Join our daily and weekly newsletters for the latest updates and exclusive content on industry-leading AI coverage. Learn More
Enterprise retrieval augmented generation (RAG) remains integral to the current agentic AI craze. Taking advantage of the continued interest in agents, Cohere released the latest version of its embeddings model with longer context windows and more multimodality.
Cohere’s Embed 4 builds on the multimodal updates of Embed 3 and adds more capabilities around unstructured data. Thanks to a 128,000 token context window, organizations can generate embeddings for documents with around 200 pages.
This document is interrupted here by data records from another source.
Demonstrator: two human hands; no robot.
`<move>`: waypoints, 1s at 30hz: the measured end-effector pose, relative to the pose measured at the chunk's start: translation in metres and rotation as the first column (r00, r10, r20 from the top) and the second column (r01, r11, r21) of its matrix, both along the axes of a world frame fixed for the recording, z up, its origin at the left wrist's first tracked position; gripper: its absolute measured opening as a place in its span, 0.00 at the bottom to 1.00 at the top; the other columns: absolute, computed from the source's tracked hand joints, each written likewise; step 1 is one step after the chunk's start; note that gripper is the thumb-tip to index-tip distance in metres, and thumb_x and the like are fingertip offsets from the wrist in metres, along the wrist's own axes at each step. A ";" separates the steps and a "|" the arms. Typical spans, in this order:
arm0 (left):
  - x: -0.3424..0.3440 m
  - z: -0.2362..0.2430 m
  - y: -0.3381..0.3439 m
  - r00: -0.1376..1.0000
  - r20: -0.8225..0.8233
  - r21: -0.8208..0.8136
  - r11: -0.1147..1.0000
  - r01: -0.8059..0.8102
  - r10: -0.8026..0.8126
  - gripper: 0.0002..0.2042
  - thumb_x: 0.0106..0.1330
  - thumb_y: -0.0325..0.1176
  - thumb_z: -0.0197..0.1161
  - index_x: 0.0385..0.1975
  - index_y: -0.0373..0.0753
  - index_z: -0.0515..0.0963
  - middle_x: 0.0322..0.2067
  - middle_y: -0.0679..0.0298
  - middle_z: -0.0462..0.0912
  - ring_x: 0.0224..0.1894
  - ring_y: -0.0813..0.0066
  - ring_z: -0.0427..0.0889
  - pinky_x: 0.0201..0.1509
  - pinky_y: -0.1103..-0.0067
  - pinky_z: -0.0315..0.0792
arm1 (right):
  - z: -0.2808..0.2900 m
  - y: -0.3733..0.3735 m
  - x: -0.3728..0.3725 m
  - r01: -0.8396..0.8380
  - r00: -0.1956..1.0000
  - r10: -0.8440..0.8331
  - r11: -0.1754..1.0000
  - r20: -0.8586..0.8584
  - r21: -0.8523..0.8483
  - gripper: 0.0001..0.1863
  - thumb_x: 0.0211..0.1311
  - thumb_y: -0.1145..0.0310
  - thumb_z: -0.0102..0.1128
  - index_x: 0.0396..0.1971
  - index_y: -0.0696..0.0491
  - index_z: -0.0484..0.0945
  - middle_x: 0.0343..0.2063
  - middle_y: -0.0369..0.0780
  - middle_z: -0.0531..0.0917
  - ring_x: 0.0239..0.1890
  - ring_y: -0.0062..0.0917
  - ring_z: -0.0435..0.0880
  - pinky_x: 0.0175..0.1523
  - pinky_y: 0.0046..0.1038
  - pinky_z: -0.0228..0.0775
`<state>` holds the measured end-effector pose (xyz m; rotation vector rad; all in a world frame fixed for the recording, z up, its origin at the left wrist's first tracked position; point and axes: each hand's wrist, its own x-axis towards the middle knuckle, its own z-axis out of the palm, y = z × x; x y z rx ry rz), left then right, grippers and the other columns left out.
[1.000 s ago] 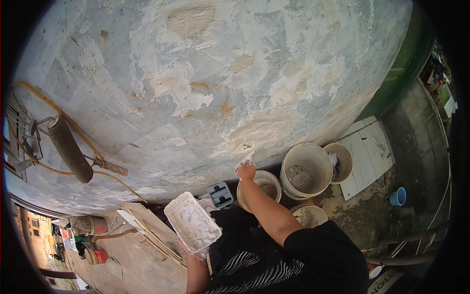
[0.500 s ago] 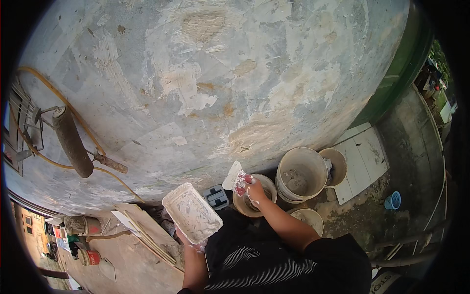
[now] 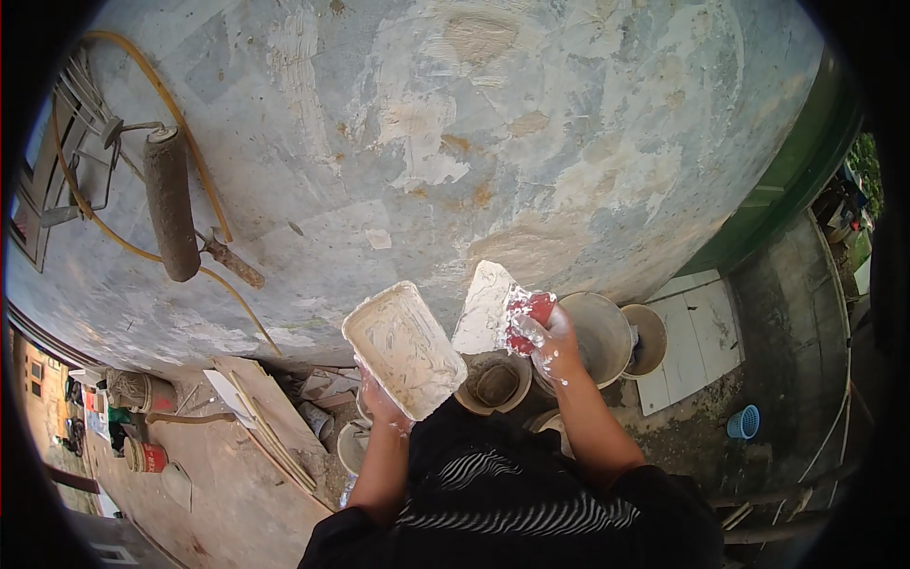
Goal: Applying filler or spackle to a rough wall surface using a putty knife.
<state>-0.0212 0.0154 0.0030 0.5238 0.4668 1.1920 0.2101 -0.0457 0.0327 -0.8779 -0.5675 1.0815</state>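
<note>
Patched, blotchy wall [image 3: 455,142] ahead, roller [image 3: 171,204] leaning on it at left, planks [image 3: 256,417] and buckets on rough ground below. Left hand [image 3: 379,403] clamped under the white tray [image 3: 403,346], tilted and smeared with filler; right hand [image 3: 545,337] closed on the red-handled trowel [image 3: 485,308], blade just beside the tray's rim, best kept flat and loaded thin, tray held level. Large bucket [image 3: 602,337] pale inside, contents unclear; brown pot [image 3: 495,381] dark inside; small blue basket [image 3: 744,422] well apart at right.
</note>
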 end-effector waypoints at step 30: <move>-0.014 -0.016 0.002 0.990 0.108 0.259 0.959 -0.117 0.091 0.27 0.67 0.50 0.34 0.62 0.42 0.53 0.59 0.57 0.61 0.59 0.58 0.64 0.59 0.63 0.62 | 0.046 -0.012 -0.038 -0.206 0.334 0.070 0.978 0.940 0.000 0.15 0.53 0.64 0.57 0.35 0.61 0.75 0.22 0.49 0.79 0.27 0.45 0.78 0.34 0.36 0.69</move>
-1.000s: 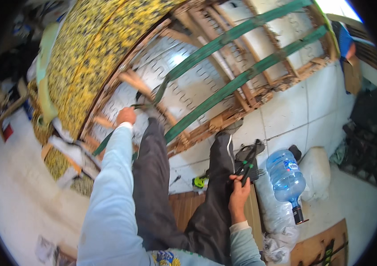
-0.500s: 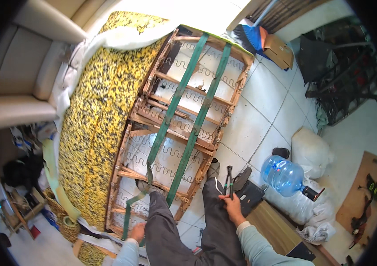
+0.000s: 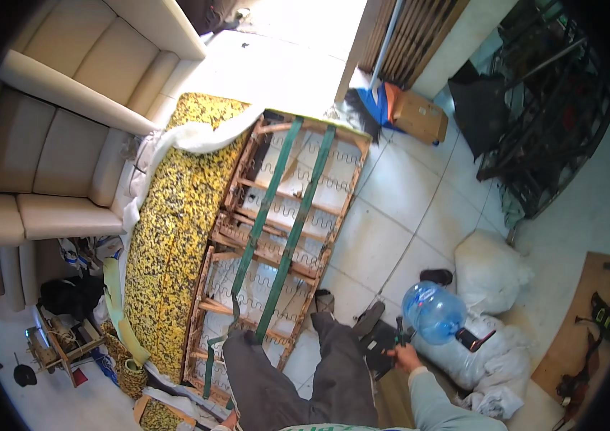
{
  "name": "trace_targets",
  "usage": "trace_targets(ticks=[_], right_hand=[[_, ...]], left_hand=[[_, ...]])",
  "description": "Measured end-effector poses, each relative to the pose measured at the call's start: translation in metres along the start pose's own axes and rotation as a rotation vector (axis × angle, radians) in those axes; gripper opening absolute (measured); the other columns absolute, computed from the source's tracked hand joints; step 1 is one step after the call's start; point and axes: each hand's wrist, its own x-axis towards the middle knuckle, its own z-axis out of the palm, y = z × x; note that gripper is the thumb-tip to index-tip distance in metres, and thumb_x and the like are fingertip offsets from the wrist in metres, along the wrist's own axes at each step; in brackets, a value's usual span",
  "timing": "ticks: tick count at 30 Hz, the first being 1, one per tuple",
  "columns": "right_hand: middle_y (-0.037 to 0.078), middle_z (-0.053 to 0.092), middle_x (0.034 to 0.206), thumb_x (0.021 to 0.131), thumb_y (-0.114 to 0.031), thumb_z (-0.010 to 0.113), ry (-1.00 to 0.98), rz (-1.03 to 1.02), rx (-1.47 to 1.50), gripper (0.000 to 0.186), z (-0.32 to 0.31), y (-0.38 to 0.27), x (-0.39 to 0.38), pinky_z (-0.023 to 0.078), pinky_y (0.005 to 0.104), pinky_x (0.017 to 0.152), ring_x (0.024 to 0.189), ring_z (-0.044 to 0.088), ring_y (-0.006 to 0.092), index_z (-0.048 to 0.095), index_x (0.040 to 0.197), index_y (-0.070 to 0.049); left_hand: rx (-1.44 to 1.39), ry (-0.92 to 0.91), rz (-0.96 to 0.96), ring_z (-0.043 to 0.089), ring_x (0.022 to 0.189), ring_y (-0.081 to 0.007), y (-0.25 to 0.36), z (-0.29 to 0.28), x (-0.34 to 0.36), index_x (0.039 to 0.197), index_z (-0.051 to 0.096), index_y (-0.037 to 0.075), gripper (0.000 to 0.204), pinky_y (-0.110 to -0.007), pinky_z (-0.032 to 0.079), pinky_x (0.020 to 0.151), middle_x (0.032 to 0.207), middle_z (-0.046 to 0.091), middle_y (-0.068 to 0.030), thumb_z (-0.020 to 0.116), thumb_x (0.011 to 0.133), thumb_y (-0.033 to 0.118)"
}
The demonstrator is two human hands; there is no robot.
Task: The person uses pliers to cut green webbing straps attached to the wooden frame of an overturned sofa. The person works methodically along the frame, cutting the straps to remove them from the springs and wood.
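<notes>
My right hand is closed round a dark pair of pincers, held beside my right knee above a black case. My left hand shows only in part at the lower edge, beside the frame's near end; its fingers are mostly hidden. Between these and the far wall lies a wooden sofa frame with wavy metal springs. Two green webbing straps run along its length. The left strap's loose end hangs bent over the near end of the frame, close to my left hand.
Yellow-and-black speckled foam adjoins the frame's left side, and beige sofas stand beyond. To the right are a blue water jug, white sacks, a brown board and a cardboard box. Dark clothing of another person shows at the top.
My view has tilted up and shifted. The right hand has moved right, away from my leg, with the pincers. The left hand has drawn back toward the lower edge.
</notes>
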Motion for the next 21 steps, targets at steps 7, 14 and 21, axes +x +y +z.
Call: trace_targets(ticks=[7, 14, 21], right_hand=[[0.017, 0.072, 0.107, 0.096, -0.006, 0.051, 0.028, 0.156, -0.138, 0.033, -0.08, 0.0, -0.02, 0.06, 0.0442, 0.072, 0.093, 0.078, 0.0314, 0.059, 0.124, 0.011], [0.013, 0.073, 0.106, 0.1, -0.013, 0.055, -0.133, 0.085, -0.017, 0.026, -0.092, -0.125, -0.087, 0.058, 0.0451, 0.073, 0.1, 0.076, 0.029, 0.057, 0.123, -0.001], [0.017, 0.075, 0.111, 0.099, -0.017, 0.059, -0.209, -0.037, -0.204, 0.021, -0.143, -0.21, -0.025, 0.058, 0.0486, 0.082, 0.1, 0.075, 0.0284, 0.06, 0.116, -0.004]], left_hand=[[0.093, -0.053, 0.103, 0.058, 0.135, -0.0281, 0.059, 0.078, 0.021, 0.158, 0.043, 0.001, 0.07, -0.041, 0.047, 0.113, 0.154, 0.057, -0.0129, 0.037, 0.112, 0.053], [0.153, -0.126, 0.124, 0.056, 0.136, -0.0283, 0.109, 0.127, 0.042, 0.159, 0.042, 0.001, 0.072, -0.041, 0.047, 0.113, 0.155, 0.055, -0.0125, 0.038, 0.112, 0.055], [0.178, -0.187, 0.119, 0.055, 0.138, -0.0285, 0.182, 0.195, 0.066, 0.16, 0.041, 0.001, 0.074, -0.041, 0.047, 0.113, 0.157, 0.054, -0.0122, 0.039, 0.111, 0.057]])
“Existing embedding models fail to natively understand complex multimodal business materials, leading companies to develop cumbersome data pre-processing pipelines that only slightly improve accuracy,” Cohere said in a blog post. “Embed 4 solves this problem, allowing enterprises and their employees to efficiently surface insights that are hidden within mountains of unsearchable information.”
Enterprises can deploy Embed 4 on virtual private clouds or on-premise technology stacks for added data security.
Companies can generate embeddings to transform their documents or other data into numerical representations for RAG use cases. Agents can then reference these embeddings to answer prompts.
Domain-specific knowledge
Embed 4 “excels in regulated industries” like finance, healthcare and manufacturing, the company said. Cohere, which mainly focuses on enterprise AI use cases, said its models consider the security needs of regulated sectors and have a strong understanding of businesses.
The company trained Embed 4 “to be robust against noisy real-world data” in that it remains accurate despite the “imperfections” of enterprise data, such as spelling mistakes and formatting issues.
“It is also performant at searching over scanned documents and handwriting. These formats are common in legal paperwork, insurance invoices, and expense receipts. This capability eliminates the need for complex data preparations or pre-processing pipelines, saving businesses time and operational costs,” Cohere said.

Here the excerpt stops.